The author of this research, Maria Jose Parada, teaches on the CEMS Masters in Management program at ESADE – and this Idea is part of our CEMS series.
Managing the family as well as the family business, maintaining dynamic portfolios of businesses, and ensuring continued family control of the organization are some of the factors for keeping family businesses entrepreneurial across generations.
Launched in 2005, the STEP (Successful Transgenerational Entrepreneurship Practices) Project is a global research initiative involving 35 universities in various regions of the world, including 10 in Europe, that studies entrepreneurship within business families. In 2017, the European STEP Council released the results of a survey of more than 350 successful transgenerational family businesses in 11 countries focused on the question: What makes business families entrepreneurial and successful across generations? In 137 of the businesses surveyed, two respondents provided answers.
The survey yielded the following insights:
Entrepreneurial Orientation (EO): Business families that have balanced levels of Entrepreneurial Orientation is key. Based on the measures of EO, successful family businesses earn an overall average score — rating high on innovation and proactivity, for example, but low on risk-taking.
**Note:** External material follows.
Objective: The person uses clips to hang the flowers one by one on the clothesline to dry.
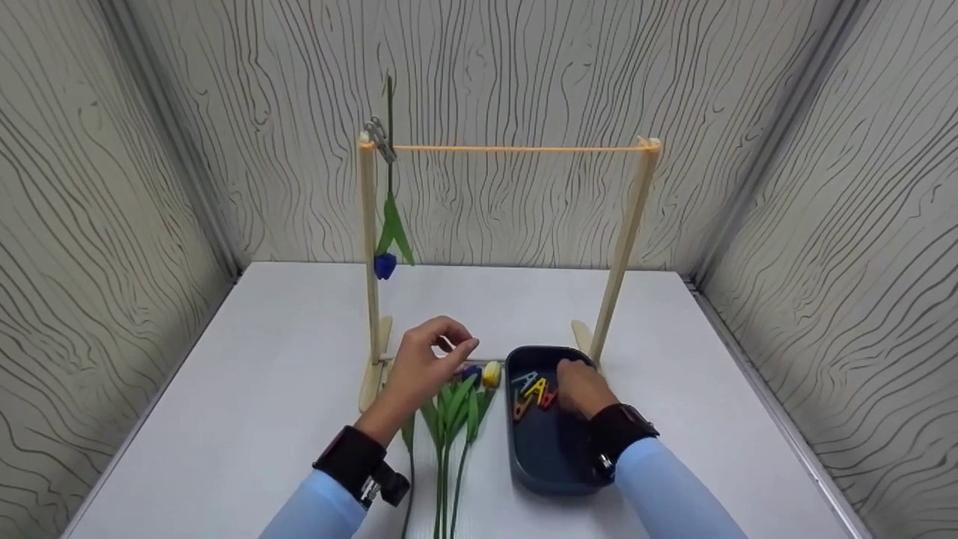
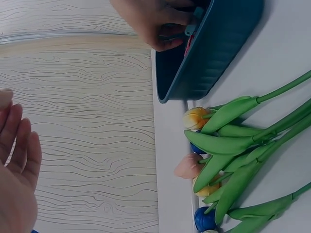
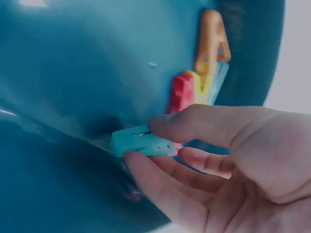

Therefore, balanced portfolios of EO are present in European family businesses that have been around for many years.
Resources: Human capital and social capital (notably a positive reputation and good customer relationships) are key drivers of success for these family businesses.
Family Business Governance: A strong family influence at the board of directors level and/or in the top management team is key to keeping the entrepreneurial spirit alive across generations.
Family Governance: Managing the family is as important as managing the family business. While most families rely on informal mechanisms, complex family structures require formal mechanisms as well.
Portfolio Entrepreneurship: Successful business families own more than one firm. Refusing to focus only on the original business, they seek out opportunities beyond the core business and manage the resulting business portfolio in a strategic and dynamic way. On average, business families in the survey founded 6 companies in their history. The dynamic business portfolio of these family businesses also included companies over time that were added through mergers and acquisitions or spun off, divested or shut down.
Based on the survey results, the survey report offered the following recommendations:
Be entrepreneurial when the time is right. Family businesses should be aware of their EO profiles — which include ratings of the firm’s autonomy, innovativeness, risk taking, proactiveness, and competitive aggressiveness — and manage the profile strategically.
Don’t let family issues impede access to critical resources. For example, because human capital is a key driver of transgenerational success, all levels of the firm should be open to non-family members of the business when the family business requires it. Reserving top positions for family members may only lead to the loss of your best employees to your competitors.
Be aware of social capital advantages (and disadvantages) of being a family firm. The business families surveyed stated that they possessed more social capital resources, including a positive reputation and good relationships with customers, than any other category of resources (financial capital, physical capital, or human capital — although human capital resources were a close second).
Make sure the family has a controlling influence on the business. On average, family members hold two-thirds of the seats on the board of directors of successful family firms. In one-third of the successful family businesses surveyed, only family members were on the board of directors. Top management teams were also controlled by the family, with 54% of the TMT positions held by family members on average.
Don’t underestimate the importance of managing the family. Most families rely on informal team meetings and other informal mechanisms to manage family issues. But as the family grows and relationships become more complex, more formal family governance mechanisms, such as formal family meetings, formal family protocols and a family constitution, should be implemented.
Look beyond the core business and manage the various entrepreneurial activities of family members wisely. Opportunities for collaborations, sharing resources, diversifying risks and accumulating wealth can be found within family business portfolios.